Suggested Capstone Projects
Semester 2 – 2019
Each group needs to select one of the following projects:
Project 1: Match Making System
You are required to develop a web based matching system, such as matching of jobs required by employers to skills of potential employees. Here are some examples:
• Potential employers post the details of the kinds of employees they are looking for and job seekers post their skills and experience and the system matches employers to job seekers.
• Sellers post descriptions of items they have for sale and buyers post descriptions of items they want to buy and the system matches buyers and sellers.
• Trades people post their expertise and location and householders post details of problems they want fixed or jobs they want done.
• A matchmaking site.
• Any other producer-consumer situation of your choice.
The system must:
• Permit users to register
• Provide the necessary transactions for data entry
• Provide appropriate matching algorithms
• Operate from desktops and mobile devices
• Provide appropriate admin functionality
You can add any other enhancements that you think would be useful and appropriate.
Project 2: Budding Share Market Investor
You are required to write a stock market game to introduce budding investors to learn the risks and opportunities share market-trading presents. Users should be given $1,000,000 (bogus money) initially and be allowed to buy and sell the shares at current price from the ASX. Assume the brokerage cost is made up of two parts: a fixed charge ($50) and a charge that is a percentage of sale or purchase (0.25% for sale and 1.0% for purchase) that may be lowered when high volumes are traded.
Users should be provided with the following functionality:
• Register as a stock market player
• Login as a user
• Open a Trading Account
• List the average price of shares in possession and current number of shares held
• Support transactions for the buying and selling of shares
• Track the movement of share price (at regular intervals, say every 1 hour) and plot the graph
• List a summary of transactions within specified dates
• View current balance in dollars and current stock value
• Maintain a leader-board
• Provide appropriate admin functionality
You can add any functionality that you think would be useful, for example algorithms to determine when and what shares to buy or sell. Also, further functionality such as invite and add friends, transfer money to your friend(s), and implementing the notification functionality (displaying the notifications on being invited as a friend or being sent money from a friend). Another option could be implementing/delivering the product on both web/desktop and mobile versions.
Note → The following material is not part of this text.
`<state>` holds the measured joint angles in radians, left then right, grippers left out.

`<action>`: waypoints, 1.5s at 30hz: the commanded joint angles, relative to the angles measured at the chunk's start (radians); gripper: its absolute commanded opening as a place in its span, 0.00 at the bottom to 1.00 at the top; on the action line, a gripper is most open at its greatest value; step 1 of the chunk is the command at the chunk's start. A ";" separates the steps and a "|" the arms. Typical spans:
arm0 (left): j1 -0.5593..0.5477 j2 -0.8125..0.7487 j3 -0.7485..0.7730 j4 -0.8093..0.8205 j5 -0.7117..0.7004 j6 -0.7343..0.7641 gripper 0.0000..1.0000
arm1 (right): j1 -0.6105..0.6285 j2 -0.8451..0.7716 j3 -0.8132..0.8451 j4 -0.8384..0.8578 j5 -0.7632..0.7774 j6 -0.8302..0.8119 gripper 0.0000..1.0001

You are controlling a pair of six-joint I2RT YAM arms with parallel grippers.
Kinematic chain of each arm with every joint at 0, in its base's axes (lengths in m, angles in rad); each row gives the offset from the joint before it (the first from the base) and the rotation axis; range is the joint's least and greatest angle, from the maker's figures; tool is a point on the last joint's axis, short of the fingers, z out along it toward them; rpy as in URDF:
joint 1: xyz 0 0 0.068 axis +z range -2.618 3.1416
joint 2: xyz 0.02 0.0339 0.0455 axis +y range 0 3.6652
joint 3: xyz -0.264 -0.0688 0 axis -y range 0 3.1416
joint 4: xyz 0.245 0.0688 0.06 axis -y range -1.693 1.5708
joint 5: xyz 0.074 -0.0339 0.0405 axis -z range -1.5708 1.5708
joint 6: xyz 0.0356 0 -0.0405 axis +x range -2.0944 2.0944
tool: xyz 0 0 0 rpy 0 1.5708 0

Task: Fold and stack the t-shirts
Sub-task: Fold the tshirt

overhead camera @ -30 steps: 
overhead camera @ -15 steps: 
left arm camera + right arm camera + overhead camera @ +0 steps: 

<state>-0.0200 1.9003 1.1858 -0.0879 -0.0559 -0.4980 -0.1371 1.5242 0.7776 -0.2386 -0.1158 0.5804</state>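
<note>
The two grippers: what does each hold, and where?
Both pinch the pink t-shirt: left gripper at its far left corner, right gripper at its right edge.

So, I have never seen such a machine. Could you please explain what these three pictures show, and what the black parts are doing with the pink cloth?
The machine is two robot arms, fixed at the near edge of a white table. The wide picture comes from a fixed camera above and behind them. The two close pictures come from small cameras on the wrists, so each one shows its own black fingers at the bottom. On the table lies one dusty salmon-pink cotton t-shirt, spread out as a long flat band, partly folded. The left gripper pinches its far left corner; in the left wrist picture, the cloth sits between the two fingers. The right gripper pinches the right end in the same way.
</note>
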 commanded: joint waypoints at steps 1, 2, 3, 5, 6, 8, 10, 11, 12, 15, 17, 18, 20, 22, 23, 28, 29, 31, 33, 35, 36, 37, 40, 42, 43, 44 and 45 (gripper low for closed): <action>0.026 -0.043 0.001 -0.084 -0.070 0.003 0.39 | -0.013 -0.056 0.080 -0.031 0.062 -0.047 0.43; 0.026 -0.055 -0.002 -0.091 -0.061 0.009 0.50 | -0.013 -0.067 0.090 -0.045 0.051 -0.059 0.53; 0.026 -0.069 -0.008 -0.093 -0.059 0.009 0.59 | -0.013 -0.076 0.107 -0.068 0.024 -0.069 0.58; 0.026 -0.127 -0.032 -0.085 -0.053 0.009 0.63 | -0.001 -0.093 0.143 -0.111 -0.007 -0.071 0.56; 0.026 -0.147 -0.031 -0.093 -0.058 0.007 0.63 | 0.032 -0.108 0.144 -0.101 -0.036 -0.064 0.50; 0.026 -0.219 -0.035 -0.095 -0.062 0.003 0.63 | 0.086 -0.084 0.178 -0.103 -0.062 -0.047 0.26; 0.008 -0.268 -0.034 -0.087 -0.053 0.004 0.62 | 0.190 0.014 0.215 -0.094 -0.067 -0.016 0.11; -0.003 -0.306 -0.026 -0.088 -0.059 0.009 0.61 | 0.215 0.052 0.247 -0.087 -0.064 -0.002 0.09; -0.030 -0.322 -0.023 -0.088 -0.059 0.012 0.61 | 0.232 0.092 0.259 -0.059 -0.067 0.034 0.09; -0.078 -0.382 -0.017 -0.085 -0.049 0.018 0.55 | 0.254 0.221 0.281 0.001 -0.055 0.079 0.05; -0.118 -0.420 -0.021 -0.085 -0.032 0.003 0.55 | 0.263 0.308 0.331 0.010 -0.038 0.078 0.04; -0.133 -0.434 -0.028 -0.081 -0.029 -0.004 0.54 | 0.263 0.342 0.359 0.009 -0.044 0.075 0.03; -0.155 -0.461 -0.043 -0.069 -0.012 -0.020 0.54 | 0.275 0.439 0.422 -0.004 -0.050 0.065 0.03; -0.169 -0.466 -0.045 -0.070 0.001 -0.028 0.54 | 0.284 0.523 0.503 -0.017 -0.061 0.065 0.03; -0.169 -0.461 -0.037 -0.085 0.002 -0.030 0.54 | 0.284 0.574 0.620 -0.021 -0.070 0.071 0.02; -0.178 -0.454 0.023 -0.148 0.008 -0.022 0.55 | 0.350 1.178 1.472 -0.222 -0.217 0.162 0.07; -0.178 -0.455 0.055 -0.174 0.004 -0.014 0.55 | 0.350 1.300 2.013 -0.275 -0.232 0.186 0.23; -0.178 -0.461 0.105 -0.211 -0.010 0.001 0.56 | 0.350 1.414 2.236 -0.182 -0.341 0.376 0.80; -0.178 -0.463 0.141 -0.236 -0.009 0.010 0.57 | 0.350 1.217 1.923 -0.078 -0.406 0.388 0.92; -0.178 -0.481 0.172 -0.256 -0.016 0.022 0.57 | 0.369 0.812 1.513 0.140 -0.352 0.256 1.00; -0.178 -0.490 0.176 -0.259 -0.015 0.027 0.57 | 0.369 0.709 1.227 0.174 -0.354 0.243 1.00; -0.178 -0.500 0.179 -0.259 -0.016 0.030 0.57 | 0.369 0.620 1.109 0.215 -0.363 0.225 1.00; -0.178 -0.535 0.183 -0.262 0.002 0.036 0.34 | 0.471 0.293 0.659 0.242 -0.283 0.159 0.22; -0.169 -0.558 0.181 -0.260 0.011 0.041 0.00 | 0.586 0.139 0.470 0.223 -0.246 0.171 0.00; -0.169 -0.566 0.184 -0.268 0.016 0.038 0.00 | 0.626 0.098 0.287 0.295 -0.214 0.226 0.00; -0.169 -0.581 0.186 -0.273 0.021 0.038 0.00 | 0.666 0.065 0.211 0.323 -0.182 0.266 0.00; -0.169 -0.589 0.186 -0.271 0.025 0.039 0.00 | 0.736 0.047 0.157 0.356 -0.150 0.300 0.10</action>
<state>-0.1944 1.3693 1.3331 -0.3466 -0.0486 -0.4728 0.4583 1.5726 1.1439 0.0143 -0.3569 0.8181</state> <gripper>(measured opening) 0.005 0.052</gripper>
Project 3: Car Share Scheme
You are required to develop a web/mobile application for a company running a car share scheme. The company owns a number of cars which can be parked at a number of locations in the city. Users of the scheme will book a car for some period of time, use it and then return it to an empty location (the return location could be different than the book location). The system needs to provide the necessary transactions and data management/storage capabilities to support this kind of business.
The system must:
• Register users
• Keep all car data and rental information
• Provide a way for a user to book (and return) a car for a particular time and location
• Have an option to find the nearest available car based on the user’s location
• Provide a report for users to see their past bookings with date, time and location information
• Be platform-independent and work through web, or any mobile platform.
• Have enough dummy data to test user scenarios in different locations and with different cars
Project 4: Learning Analytics Visualisation (LAV)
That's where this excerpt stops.